Coding gets trickier with latest revisions. "CMS bolded 'nutrition and hydration' at K5a in describing IV fluids to code, which includes fluids used to reconstitute IV medications," observes Rena Shephard, RN, MHA, FACDONA, president of RRS Healthcare Consulting in San Diego. "Thus, CMS seems to be making the point that we should include these fluids if given for that purpose," she adds. Update Clamps Down on IVs
The June 15 RAI manual update may have clouded - or even darkened - the road to RUG payment for certain services.
For example, at first glance, the June revisions might appear to allow facilities to code at K5a fluids used to reconstitute IV medications. IV fluid coded at K5a counts toward Extensive Services.
But a closer look at the language in the June revision casts some doubt on whether you should code such fluids if they aren't administered for nutrition or hydration purposes. (In any case, don't code IV fluids administered solely as flushes or IV push meds at K5a. You code IV meds at P1ac.)
If the resident has a diagnosis or documentation indicating dehydration - or he's at significant risk for the condition based on medical record documentation - you could code IV piggybacks or fluids used to reconstitute IV meds, says Shephard.

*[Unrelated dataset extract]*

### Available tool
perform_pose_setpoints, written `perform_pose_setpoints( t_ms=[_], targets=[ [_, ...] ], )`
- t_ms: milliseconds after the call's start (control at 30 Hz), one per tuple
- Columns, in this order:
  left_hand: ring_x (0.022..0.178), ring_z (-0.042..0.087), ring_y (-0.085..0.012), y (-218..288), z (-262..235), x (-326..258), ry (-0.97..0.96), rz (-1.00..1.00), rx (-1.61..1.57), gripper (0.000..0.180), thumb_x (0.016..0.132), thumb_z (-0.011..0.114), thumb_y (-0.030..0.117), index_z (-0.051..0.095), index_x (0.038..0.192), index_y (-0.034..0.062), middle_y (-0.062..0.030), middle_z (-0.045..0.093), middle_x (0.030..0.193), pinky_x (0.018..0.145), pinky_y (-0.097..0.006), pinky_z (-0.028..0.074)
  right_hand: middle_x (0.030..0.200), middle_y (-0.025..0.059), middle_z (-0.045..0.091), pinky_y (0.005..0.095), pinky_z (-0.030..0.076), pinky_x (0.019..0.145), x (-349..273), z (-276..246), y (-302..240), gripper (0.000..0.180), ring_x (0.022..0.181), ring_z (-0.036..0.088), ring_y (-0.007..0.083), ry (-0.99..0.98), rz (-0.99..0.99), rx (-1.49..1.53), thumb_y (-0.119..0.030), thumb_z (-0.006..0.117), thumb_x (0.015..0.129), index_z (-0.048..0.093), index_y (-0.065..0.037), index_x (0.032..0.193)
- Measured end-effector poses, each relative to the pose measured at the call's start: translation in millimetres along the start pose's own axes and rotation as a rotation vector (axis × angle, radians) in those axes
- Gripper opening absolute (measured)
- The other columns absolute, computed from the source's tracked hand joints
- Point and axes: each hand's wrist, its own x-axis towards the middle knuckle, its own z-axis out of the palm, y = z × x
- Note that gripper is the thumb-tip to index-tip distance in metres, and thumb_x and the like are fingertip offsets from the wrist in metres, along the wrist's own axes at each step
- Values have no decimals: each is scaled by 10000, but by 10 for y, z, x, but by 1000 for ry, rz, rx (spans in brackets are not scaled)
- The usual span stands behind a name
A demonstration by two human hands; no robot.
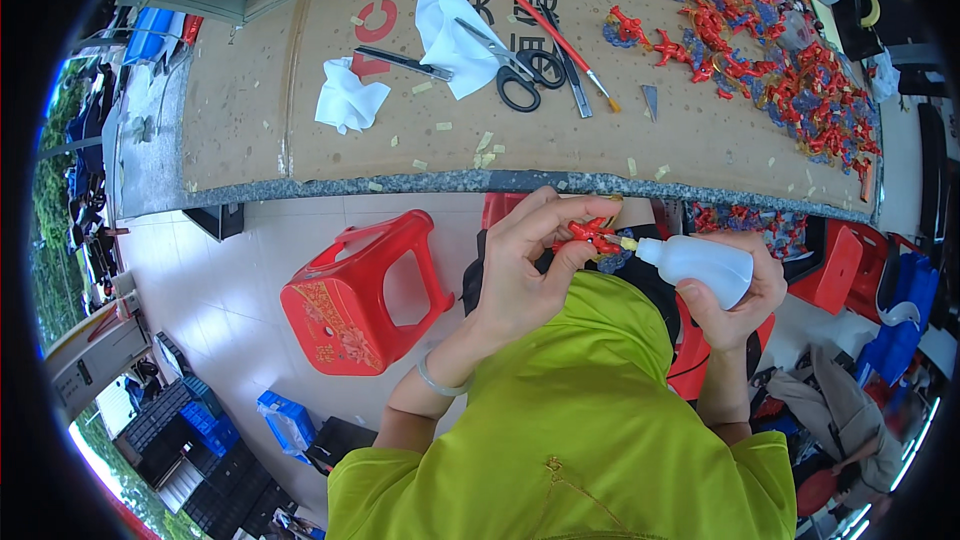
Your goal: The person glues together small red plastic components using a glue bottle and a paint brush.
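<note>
Glue bottle [700, 267] nozzle against red ornament [590, 233]

Flattened brown cardboard sheet [300, 90], once a carton, covers the worktop; large red and dark printed characters run across its upper middle part, partly hidden by tissues and tools. 1 white squeeze bottle [700, 267] with a yellow nozzle lies sideways in the right hand [735, 305], below the table edge; no label shows on it. Blue crates [285, 420] stand on the floor at lower left.
</note>
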Motion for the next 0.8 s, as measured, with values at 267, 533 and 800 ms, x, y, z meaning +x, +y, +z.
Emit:
perform_pose_setpoints(
  t_ms=[267,533,800],
  targets=[
    [886,605,-118,7,-4,-2,-1,-6,4,366,805,556,-186,589,1148,-62,-73,539,1031,720,-202,490,808,133,703,234,523,633,-12,40,13,356,710,695,163,17,-10,10,-77,794,619,637,45,914],
    [858,583,-101,23,-3,4,3,-10,29,368,800,558,-188,602,1139,-53,-60,536,996,705,-197,479,754,118,697,223,513,578,33,40,-69,375,646,688,156,-34,-125,-145,-116,816,605,653,55,895],
    [865,590,-108,13,0,-3,8,-4,11,364,800,560,-188,604,1135,-52,-68,544,1012,708,-196,477,722,118,689,222,506,545,41,62,-91,372,606,679,153,-20,-162,-161,-122,814,597,658,55,885]
  ],
)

To play it safe in coding fluids at K5a, "you really need a physician statement to indicate that the fluids are being given for nutrition or hydration" - or have an active diagnosis of dehydration in the medical record applying to the MDS lookback, adds Cathy Sorgee, RN, a consultant with The Broussard Group in Lake Charles, LA.
Clinical tip: Even if you don't code the IV fluids on the MDS, make sure to record them for patients on intake and output (I&O). For example, "100 ccs three times a day for purposes of administering medications adds up - especially for someone on fluid restriction," cautions Ron Orth, NHA, RN, RAC-C, president of Clinical Reimbursement Solutions LLC in Milwaukee.
You can no longer code IVs in K5a that are part of a routine "diagnostic procedure," according to the June update, observes Rita Roedel, RN, MN, a consultant with BDO/Heritage Healthcare Group in Milwaukee. That means that if a resident received an MRI or other imaging study with IV contrast, the facility could not code the IV in K5a, says Roedel.
The update also forbids facilities from coding IV medication (which would include IV contrast material) or other treatments in P1a provided solely in conjunction with a surgical or diagnostic procedure and the immediate post-operative or post-procedure recovery period (CMS added the italic language).
Section T ClarificationCreates Quandary
The June update directs providers to code at T1c (projected days of therapy) the actual number of days of therapy ordered by the physician (in cases where the physician orders a limited number of days of therapy). For example, if the physician orders two weeks of therapy five days a week, then you'd code 10 at T1c, says Shephard.
Say the physician orders a week of therapy, five days a week, for a short-stay patient in a transitional care unit, Shephard postulates. In such a case, you'd code "5" at T1c.
But given the way the RUG grouper works, the resident wouldn't RUG into any skilled rehab category, because you must have at last 240 minutes projected and eight days of therapy to even go into medium rehab, Shephard points out. "That could be a physician education issue [in terms of writing orders] or an area for further CMS clarification," she adds.